Vedette ne rime pas toujours avec succès en affaires

Être une vedette est loin de garantir le succès en affaires, comme viennent de l’apprendre à la dure Caroline Néron et Mahée Paiement, avec leur image de marque.

« Caroline Néron avait une image. Est-ce que c’était suffisant ? demande Johanne Brunet, professeure titulaire au département de marketing de HEC Montréal. Elle avait des ambitions incroyables d’ouvrir des magasins, quand on voit ce que ça coûte. Il y avait plein d’éléments marketing qui ne fonctionnaient pas dans sa vision. »

Aux États-Unis, les Jay-Z, Tiger Woods et Lance Armstrong s’affichent partout. Au Québec, les Georges Laraque, Louis Morissette et Véronique Cloutier s’ajoutent aux Mitsou Gélinas, qui transforment leur nom en marque, pour le meilleur et pour le pire.

Pour le spécialiste des médias et des communications de Sid Lee, Yanik Deschênes, il ne fait pas de doute que les vedettes partent avec une longueur d’avance grâce à leur popularité sur les médias sociaux.

« Le nerf de la guerre, c’est les abonnés. Même si Eugenie Bouchard ne se surpasse pas en ce moment, elle a des millions d’abonnés sur les réseaux sociaux, et ça a un potentiel énorme de commercialisation. Par contre, il faut bien s’entourer après », rappelle-t-il.

L’équipe de céline

Un avis que partage le professeur associé au département de marketing à HEC Montréal Jean-Jacques Stréliski qui donne l’exemple de Céline Dion qui a su aller chercher une solide équipe pour confectionner ses produits pour elle.

« Le vrai métier d’un artiste, ce n’est pas nécessairement d’être un homme ou une femme d’affaires. Son vrai métier, c’est l’art, la chanson, le cinéma. C’est là où il y a des choses qui sont plus délicates à gérer », résume M. Stréliski.

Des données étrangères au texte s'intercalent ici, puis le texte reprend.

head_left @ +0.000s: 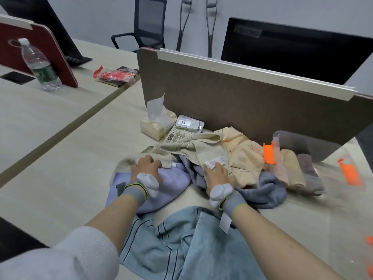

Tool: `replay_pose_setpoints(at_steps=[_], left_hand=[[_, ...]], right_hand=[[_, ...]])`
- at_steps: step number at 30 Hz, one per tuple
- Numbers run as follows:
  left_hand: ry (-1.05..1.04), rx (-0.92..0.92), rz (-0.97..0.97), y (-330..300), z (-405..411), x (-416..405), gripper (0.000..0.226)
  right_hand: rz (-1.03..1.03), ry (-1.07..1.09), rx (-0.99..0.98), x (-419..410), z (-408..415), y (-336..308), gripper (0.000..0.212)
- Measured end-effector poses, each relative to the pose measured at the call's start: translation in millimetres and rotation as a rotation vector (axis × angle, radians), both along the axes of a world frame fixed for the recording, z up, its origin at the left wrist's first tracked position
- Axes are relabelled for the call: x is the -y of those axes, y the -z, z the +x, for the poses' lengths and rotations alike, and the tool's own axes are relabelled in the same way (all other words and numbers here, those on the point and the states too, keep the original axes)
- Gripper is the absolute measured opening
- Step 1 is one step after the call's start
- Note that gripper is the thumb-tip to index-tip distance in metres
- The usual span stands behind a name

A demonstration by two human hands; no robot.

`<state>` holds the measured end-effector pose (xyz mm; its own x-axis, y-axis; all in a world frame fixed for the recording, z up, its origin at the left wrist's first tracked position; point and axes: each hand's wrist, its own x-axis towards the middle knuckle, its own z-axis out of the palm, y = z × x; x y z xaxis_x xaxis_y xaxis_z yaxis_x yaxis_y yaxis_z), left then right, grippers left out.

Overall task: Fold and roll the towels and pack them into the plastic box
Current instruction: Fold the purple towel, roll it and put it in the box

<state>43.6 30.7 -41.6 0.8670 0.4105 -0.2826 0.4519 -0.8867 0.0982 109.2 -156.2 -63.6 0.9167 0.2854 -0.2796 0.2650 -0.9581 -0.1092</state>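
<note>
I see a heap of loose towels on the tabletop (50, 158). My left hand (146, 168) rests on the lavender towel (173, 180), fingers curled into the beige towel (201, 150); I cannot tell whether that grip has closed. My right hand (217, 174) pinches the beige towel's label (214, 163). The plastic box (302, 145) stands toward the right edge against the divider (242, 106), rolled towels (298, 170) inside.

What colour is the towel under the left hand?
Lavender towel, plain, under the left hand; the head view shows it.
</note>
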Motion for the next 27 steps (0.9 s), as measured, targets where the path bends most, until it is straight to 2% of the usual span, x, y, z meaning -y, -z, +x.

De son côté, la directrice du rayonnement de l’École d’Entrepreneurship de Beauce, Valérie Parent, refuse d’accoler l’étiquette de « mauvais entrepreneurs » aux vedettes.

« Ils ont fait le choix de se mettre à l’avant-plan et de se faire connaître plus que les autres, donc en attirant la lumière, quand ça va moins bien, on attire les foudres de certains. Mais ça ne fait pas d’eux de mauvais entrepreneurs », conclut-elle.